Consider for example the Harry Potter book series that spawned websites, discussion lists, interviews with the author, films and other resources. Not quite like the interpretative history of the Bible but enough to make an interesting problem.

Anything that can encode that range of texts is of necessity quite complex itself and therein lies the rub.
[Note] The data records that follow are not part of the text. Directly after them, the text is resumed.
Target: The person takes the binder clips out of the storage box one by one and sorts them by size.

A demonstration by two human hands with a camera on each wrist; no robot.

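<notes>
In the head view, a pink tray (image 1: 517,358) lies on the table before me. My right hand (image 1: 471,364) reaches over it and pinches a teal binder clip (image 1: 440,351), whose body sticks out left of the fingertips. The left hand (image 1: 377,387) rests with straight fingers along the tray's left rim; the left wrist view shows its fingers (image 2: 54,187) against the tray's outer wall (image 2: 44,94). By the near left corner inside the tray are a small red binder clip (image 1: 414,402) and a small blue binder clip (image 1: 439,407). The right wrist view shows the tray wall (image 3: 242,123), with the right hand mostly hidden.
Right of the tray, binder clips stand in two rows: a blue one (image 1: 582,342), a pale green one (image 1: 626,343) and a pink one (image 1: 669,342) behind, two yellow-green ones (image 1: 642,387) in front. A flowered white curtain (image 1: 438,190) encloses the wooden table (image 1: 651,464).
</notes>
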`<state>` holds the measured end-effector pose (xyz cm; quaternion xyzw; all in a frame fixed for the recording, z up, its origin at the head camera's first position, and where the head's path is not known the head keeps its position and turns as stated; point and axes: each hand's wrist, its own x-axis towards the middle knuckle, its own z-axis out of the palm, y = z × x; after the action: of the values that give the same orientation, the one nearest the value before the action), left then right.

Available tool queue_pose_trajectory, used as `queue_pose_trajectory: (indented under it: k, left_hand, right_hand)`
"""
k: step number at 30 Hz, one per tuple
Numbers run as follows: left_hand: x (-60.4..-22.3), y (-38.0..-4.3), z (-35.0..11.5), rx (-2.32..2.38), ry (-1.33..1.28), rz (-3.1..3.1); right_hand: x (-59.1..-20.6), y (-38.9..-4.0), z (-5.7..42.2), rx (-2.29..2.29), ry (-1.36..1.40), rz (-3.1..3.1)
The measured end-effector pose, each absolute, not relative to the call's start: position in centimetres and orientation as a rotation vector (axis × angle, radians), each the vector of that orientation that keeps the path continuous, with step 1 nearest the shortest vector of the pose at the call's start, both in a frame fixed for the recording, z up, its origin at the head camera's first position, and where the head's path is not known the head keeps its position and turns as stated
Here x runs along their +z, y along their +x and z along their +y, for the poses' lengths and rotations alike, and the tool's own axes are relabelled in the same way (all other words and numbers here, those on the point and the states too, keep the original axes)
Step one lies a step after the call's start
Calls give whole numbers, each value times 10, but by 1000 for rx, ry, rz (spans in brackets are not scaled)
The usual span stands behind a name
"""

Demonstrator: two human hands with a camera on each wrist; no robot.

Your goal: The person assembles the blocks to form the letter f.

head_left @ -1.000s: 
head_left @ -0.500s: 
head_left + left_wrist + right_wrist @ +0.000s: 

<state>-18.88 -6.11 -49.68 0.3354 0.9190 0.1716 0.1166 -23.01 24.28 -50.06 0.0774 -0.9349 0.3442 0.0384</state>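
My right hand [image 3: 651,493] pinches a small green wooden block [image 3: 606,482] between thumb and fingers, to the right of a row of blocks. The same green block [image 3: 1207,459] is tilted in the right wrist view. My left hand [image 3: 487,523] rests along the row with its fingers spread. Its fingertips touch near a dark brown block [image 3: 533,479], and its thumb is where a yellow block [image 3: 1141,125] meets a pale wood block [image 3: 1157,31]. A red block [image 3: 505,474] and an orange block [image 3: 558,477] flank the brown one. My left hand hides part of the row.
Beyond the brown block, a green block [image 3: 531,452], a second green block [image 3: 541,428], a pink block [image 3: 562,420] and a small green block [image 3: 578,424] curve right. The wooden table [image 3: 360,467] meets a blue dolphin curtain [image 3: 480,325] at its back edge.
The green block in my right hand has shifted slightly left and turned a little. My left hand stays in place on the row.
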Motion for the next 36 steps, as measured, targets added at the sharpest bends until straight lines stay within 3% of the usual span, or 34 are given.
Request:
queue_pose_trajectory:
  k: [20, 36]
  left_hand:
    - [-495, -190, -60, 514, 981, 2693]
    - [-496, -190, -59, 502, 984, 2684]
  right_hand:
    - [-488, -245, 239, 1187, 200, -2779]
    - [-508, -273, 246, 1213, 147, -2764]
You work very hard at document analysis, using or extending the TEI Guidelines to encode your text, now what?

You can:

  1. Show the XML text to family and friends. Always a big hit at parties. ;-)
  2. Use your tame XSLT wizard to create a custom conversion of the XML text so normal people will want to see and use it.
  3. Use the TEI Boilerplate project for a stock delivery of the XML text so normal people will want to see and use it. (like your encoders, funders)

From the webpage:

TEI Boilerplate is a lightweight solution for publishing styled TEI (Text Encoding Initiative) P5 content directly in modern browsers. With TEI Boilerplate, TEI XML files can be served directly to the web without server-side processing or translation to HTML. Our TEI Boilerplate Demo illustrates many TEI features rendered by TEI Boilerplate.

Browser Compatibility

TEI Boilerplate requires a robust, modern browser to do its work. It is compatible with current versions of Firefox, Chrome, Safari, and Internet Explorer (IE 9). If you have problems with TEI Boilerplate with a modern browser, please let us know by filing a bug report at https://sourceforge.net/p/teiboilerplate/tickets/.

Many thanks to John Walsh, Grant Simpson, and Saeed Moaddeli, all from Indiana University for this wonderful addition to the TEI toolbox!

PS: If you have disposable funds and aren’t planning on mining asteroids, please consider donating to the TEI (Text Encoding Initiative). Even asteroid miners need to know Earth history, a history written in texts.